Please give back only the lines below from the one containing "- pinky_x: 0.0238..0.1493" to the one containing "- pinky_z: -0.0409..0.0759", each repeated word for word, both ends included.

_____

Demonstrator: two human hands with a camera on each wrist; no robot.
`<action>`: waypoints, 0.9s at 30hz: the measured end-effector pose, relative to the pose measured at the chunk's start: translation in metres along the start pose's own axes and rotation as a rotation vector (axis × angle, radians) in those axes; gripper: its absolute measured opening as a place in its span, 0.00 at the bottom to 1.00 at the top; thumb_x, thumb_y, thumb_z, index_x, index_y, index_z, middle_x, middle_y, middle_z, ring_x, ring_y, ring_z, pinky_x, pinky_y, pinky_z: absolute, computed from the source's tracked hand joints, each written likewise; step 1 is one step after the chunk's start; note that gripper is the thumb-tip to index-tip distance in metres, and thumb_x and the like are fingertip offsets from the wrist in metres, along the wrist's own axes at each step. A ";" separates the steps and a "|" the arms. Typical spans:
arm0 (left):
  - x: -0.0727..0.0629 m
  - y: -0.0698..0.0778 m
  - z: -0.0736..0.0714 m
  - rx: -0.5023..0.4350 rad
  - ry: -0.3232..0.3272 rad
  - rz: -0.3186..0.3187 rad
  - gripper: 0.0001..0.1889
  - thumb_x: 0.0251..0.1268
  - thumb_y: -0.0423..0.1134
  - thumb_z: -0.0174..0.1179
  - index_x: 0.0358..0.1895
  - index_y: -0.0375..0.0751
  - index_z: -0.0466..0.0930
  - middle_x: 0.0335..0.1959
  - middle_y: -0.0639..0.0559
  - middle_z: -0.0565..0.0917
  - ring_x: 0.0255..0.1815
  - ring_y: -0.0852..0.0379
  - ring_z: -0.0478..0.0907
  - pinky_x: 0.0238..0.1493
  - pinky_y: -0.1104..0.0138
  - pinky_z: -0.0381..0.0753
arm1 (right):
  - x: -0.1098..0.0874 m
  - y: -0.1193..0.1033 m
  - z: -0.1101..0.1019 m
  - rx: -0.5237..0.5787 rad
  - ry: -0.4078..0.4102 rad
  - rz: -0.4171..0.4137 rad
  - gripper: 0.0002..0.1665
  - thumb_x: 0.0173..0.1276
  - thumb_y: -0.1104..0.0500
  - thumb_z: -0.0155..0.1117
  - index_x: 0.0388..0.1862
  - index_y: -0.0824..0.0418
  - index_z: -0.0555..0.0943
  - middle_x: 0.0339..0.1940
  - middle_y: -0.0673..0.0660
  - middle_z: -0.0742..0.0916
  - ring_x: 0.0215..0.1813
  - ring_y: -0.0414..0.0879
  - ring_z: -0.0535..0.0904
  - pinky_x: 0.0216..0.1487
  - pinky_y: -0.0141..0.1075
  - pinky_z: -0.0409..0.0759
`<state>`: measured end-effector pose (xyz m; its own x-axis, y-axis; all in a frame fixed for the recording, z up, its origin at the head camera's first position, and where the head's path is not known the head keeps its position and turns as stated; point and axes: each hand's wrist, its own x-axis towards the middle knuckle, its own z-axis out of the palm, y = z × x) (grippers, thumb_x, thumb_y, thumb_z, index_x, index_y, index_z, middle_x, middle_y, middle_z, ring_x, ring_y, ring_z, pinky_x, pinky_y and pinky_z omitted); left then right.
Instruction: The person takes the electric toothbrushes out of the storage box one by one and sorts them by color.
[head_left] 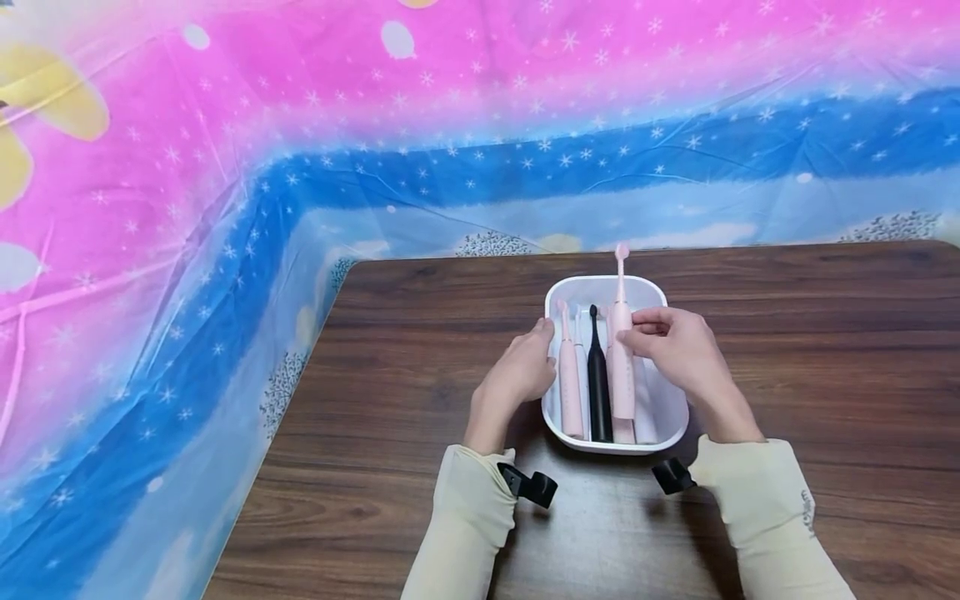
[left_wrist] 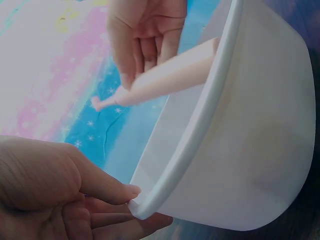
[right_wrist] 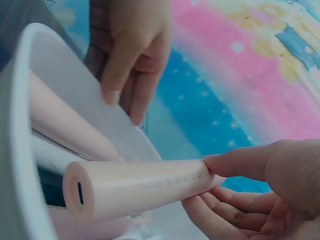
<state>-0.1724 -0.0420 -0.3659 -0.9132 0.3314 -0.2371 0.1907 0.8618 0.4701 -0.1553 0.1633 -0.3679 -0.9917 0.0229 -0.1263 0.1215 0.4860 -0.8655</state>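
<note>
A pink electric toothbrush (head_left: 622, 367) is pinched between the thumb and fingers of my right hand (head_left: 678, 346). It is held above the white bin (head_left: 551, 421), head pointing away from me, and its slotted base faces the camera in the right wrist view. My left hand (head_left: 517, 367) grips the bin's left rim, thumb on top and fingers beneath, as the left wrist view shows. Inside the bin lie a pink toothbrush (head_left: 570, 387), a white one (head_left: 581, 367) and a black one (head_left: 598, 392). Another pink toothbrush (head_left: 622, 432) lies partly hidden under the held one.
The bin stands on a dark wood-grain table (head_left: 397, 383) near its far edge. Behind the table and on its left hangs a pink and blue patterned cloth (head_left: 480, 167). Black camera mounts (head_left: 536, 490) are strapped at both sleeves.
</note>
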 end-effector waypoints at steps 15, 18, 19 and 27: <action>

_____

## Task response
  - pinky_x: 0.0238..0.1493
  - pinky_y: -0.1104..0.0138
  - pinky_z: -0.0381..0.0753
arm1 (right):
  - x: -0.1098..0.0874 m
  - y: -0.1193..0.1033 m
  - z: -0.1101..0.1019 m
  - rx: -0.5237..0.5787 rad
  - ry: -0.4078..0.4102 rad
  - rz: -0.4171..0.4137 rad
  - gripper: 0.0002..0.1665
  - thumb_x: 0.0173..0.1276
  - thumb_y: -0.1104..0.0500
  - thumb_z: -0.0155..0.1117
  - index_x: 0.0388..0.1862
  - index_y: -0.0824..0.0418
  - index_z: -0.0555..0.0943
  - middle_x: 0.0339..0.1940
  - middle_y: -0.0673..0.0660
  - middle_z: -0.0742..0.0916
  - ring_x: 0.0215..0.1813
  - ring_y: -0.0414..0.0879
  - ring_z: -0.0535..0.0904
  - pinky_x: 0.0216..0.1487
  - pinky_y: -0.0141..0.1075
  - pinky_z: -0.0409..0.0759

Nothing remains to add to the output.